[Extracted records]:
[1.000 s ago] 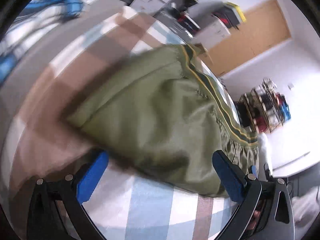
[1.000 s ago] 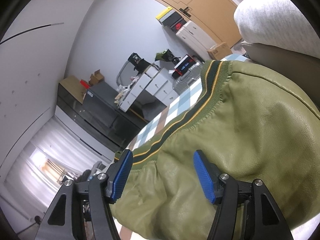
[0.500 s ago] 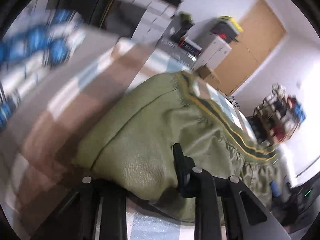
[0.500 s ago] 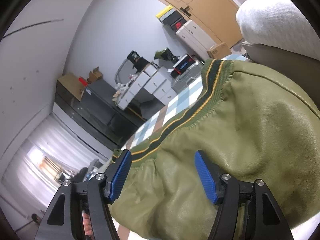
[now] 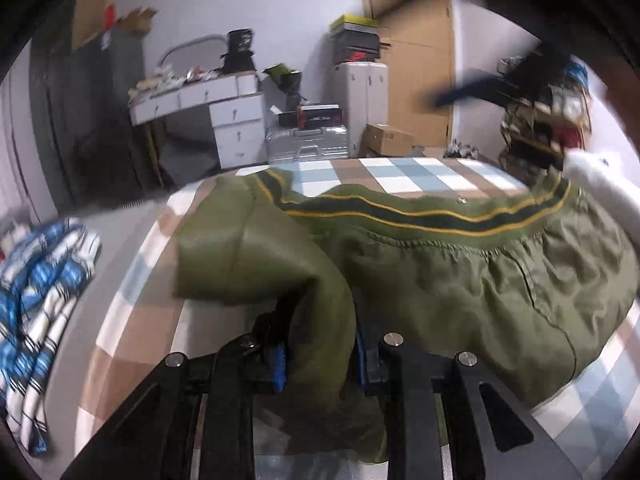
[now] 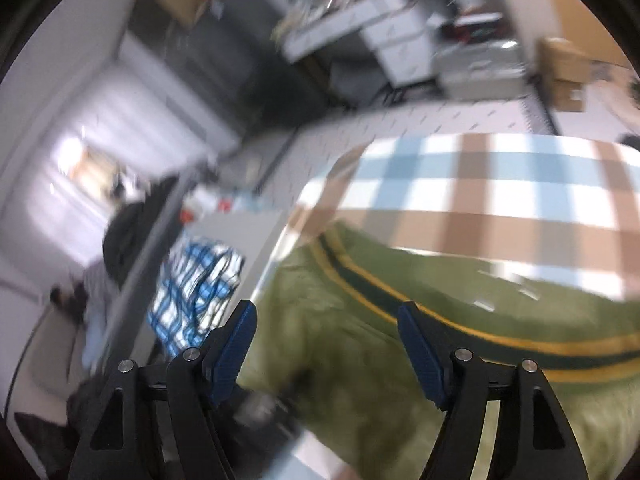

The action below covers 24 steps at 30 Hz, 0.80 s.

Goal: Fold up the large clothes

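Olive-green satin bomber jacket (image 5: 460,280) with a dark, yellow-striped ribbed hem lies spread on the blue, brown and white checked bedspread (image 5: 400,172); a blue-and-white plaid garment (image 5: 44,280) sits off to its left. Left tool (image 5: 320,354) is clamped on a raised fold of jacket. To fold well, I'd carry that fold across flat, keeping the hem aligned. Right tool (image 6: 326,354) hangs apart, gripping nothing. No writing is legible.
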Tool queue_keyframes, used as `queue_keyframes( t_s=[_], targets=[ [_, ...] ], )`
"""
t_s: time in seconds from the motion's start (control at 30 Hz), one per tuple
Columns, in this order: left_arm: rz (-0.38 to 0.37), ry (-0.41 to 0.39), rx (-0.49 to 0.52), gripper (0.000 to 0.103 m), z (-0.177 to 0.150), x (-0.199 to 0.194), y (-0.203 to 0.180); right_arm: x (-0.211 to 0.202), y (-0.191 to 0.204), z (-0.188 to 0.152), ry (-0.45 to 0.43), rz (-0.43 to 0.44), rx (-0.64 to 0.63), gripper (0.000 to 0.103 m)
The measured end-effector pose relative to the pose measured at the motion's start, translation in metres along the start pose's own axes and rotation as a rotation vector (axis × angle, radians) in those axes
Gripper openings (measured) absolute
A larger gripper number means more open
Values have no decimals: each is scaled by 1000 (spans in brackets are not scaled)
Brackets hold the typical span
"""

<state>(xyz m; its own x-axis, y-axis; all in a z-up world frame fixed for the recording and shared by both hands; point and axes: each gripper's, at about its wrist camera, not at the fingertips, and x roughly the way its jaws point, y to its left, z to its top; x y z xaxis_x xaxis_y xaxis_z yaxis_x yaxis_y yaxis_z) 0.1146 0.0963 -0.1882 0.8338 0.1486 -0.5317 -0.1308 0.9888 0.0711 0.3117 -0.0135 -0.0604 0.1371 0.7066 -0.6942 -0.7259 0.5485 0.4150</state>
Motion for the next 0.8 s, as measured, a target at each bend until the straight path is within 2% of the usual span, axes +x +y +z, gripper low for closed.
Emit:
queue_keyframes(
  t_s=[0.1, 0.2, 0.33, 0.43, 0.53, 0.57, 0.63, 0.67, 0.8],
  targets=[
    [18, 4, 79, 19, 0, 2, -9, 69, 40, 26, 232, -92, -67, 72],
    [28, 7, 133, 20, -3, 1, -14, 129, 71, 32, 407, -275, -175, 72],
    [27, 16, 158, 19, -5, 2, -10, 193, 89, 15, 648, -492, -345, 71],
    [28, 24, 174, 19, -6, 2, -8, 228, 88, -6, 771, -629, -469, 71],
    [32, 27, 191, 19, -8, 0, -13, 248, 89, -26, 808, -767, -574, 67],
    [38, 25, 190, 20, -8, -2, -15, 251, 91, -31, 806, -811, -621, 51],
    [50, 12, 192, 19, -9, -6, -11, 247, 91, -27, 794, -792, -609, 44],
    [52, 2, 186, 19, -10, -10, -8, 240, 90, -23, 770, -756, -577, 38],
    [47, -15, 174, 15, -18, -26, 14, 222, 90, -17, 684, -678, -553, 29]
  ],
)
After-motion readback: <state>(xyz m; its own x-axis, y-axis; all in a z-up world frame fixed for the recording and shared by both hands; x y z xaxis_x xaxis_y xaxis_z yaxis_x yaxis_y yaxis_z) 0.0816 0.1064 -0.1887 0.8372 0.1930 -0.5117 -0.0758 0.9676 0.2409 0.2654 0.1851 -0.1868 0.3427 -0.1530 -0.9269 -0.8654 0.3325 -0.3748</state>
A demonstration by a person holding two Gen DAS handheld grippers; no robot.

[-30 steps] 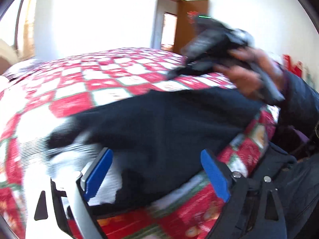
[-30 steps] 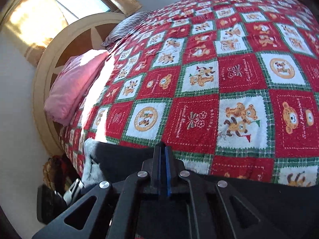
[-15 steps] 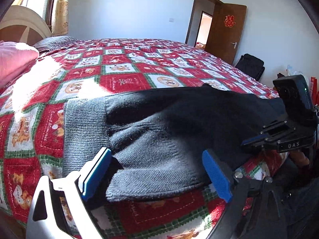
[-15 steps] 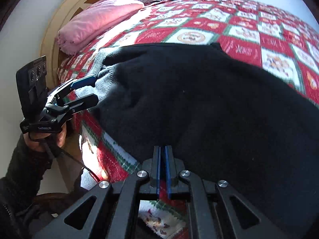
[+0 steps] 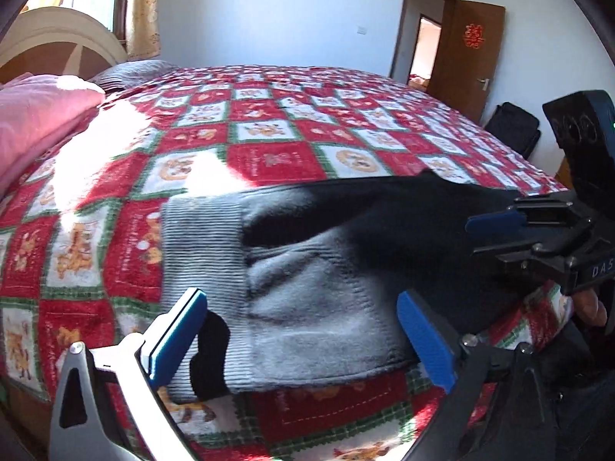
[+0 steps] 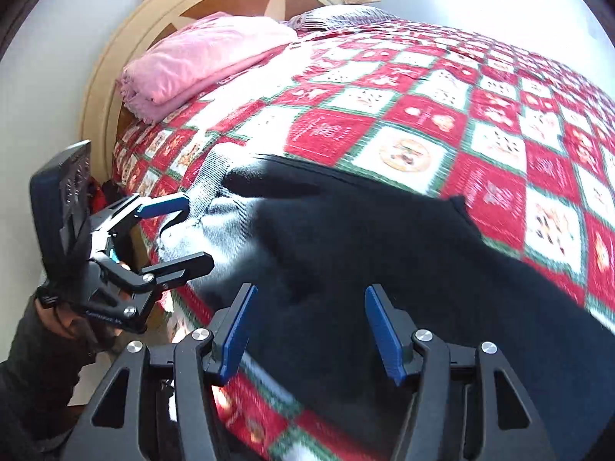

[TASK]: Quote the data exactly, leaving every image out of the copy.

[ANSWER FOR THE TASK]:
[1.000 s ago] 
[1.000 s ago] 
[0.500 s ago] 
[0.500 s ago] 
[now] 
[now] 

The action below covers 24 steps at 30 Hz, 0.80 s.

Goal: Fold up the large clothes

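Olive-green satin bomber jacket (image 5: 460,280) with a dark, yellow-striped ribbed hem lies spread on the blue, brown and white checked bedspread (image 5: 400,172); a blue-and-white plaid garment (image 5: 44,280) sits off to its left. Left tool (image 5: 320,354) is clamped on a raised fold of jacket. To fold well, I'd carry that fold across flat, keeping the hem aligned. Right tool (image 6: 326,354) hangs apart, gripping nothing. No writing is legible.
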Tool queue_keyframes, used as `queue_keyframes( t_s=[_], targets=[ [_, ...] ], )`
"""
t_s: time in seconds from the motion's start (control at 30 Hz), one per tuple
Columns, in this order: left_arm: rz (-0.38 to 0.37), ry (-0.41 to 0.39), rx (-0.49 to 0.52), gripper (0.000 to 0.103 m), z (-0.177 to 0.150), x (-0.199 to 0.194), y (-0.203 to 0.180); right_arm: x (-0.211 to 0.202), y (-0.191 to 0.204), z (-0.188 to 0.152), ry (-0.45 to 0.43), rz (-0.43 to 0.44), rx (-0.64 to 0.63), gripper (0.000 to 0.103 m)
The measured end-effector pose relative to the pose measured at the motion's start, translation in metres along the start pose's own axes and rotation as a rotation vector (axis × angle, radians) in those axes
Gripper openings (measured) absolute
A larger gripper number means more open
Values have no decimals: each is scaled by 1000 (spans in brackets are not scaled)
Brackets hold the typical span
"""

<state>(xyz m; its own x-axis, y-axis; all in a z-up world frame fixed for the recording and shared by both hands; point and axes: each gripper's, at about its wrist camera, not at the fingertips, and x roughly the way its jaws point, y to its left, z to its top; x y z xaxis_x xaxis_y xaxis_z yaxis_x yaxis_y yaxis_z) 0.1146 0.0963 -0.1882 0.8338 0.1486 -0.5317 -0.1308 0.9888 0.0711 0.3117 -0.0135 -0.0604 0.1371 0.7066 -0.6942 -0.7259 0.5485 0.4150</state>
Motion for the next 0.8 s, as measured, a target at each bend until the straight path is within 2% of the usual span, axes +x +y +z, gripper low for closed.
Emit:
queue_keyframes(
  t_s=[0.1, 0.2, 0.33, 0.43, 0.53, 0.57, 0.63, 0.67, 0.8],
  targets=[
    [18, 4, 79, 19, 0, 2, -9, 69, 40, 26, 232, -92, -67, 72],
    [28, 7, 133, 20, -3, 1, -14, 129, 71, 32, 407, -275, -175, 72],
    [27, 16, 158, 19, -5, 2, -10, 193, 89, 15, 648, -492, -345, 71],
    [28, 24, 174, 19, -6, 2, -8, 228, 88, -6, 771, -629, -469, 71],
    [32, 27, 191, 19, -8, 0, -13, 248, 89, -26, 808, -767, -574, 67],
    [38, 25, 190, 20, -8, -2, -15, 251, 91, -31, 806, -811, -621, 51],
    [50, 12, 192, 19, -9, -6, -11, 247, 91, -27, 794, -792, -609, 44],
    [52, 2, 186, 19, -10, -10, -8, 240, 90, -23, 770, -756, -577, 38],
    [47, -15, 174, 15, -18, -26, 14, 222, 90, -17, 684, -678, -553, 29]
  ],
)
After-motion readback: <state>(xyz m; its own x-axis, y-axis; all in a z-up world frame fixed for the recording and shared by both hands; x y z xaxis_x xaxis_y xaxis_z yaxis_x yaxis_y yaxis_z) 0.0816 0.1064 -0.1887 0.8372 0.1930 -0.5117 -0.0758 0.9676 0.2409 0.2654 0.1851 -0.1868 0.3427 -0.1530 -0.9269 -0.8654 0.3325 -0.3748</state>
A demonstration by a person holding two Gen DAS handheld grippers; no robot.

[-30 steps] 
[-30 steps] 
[-15 steps] 
[-15 steps] 
[+0 steps] 
[+0 steps] 

The output is complete.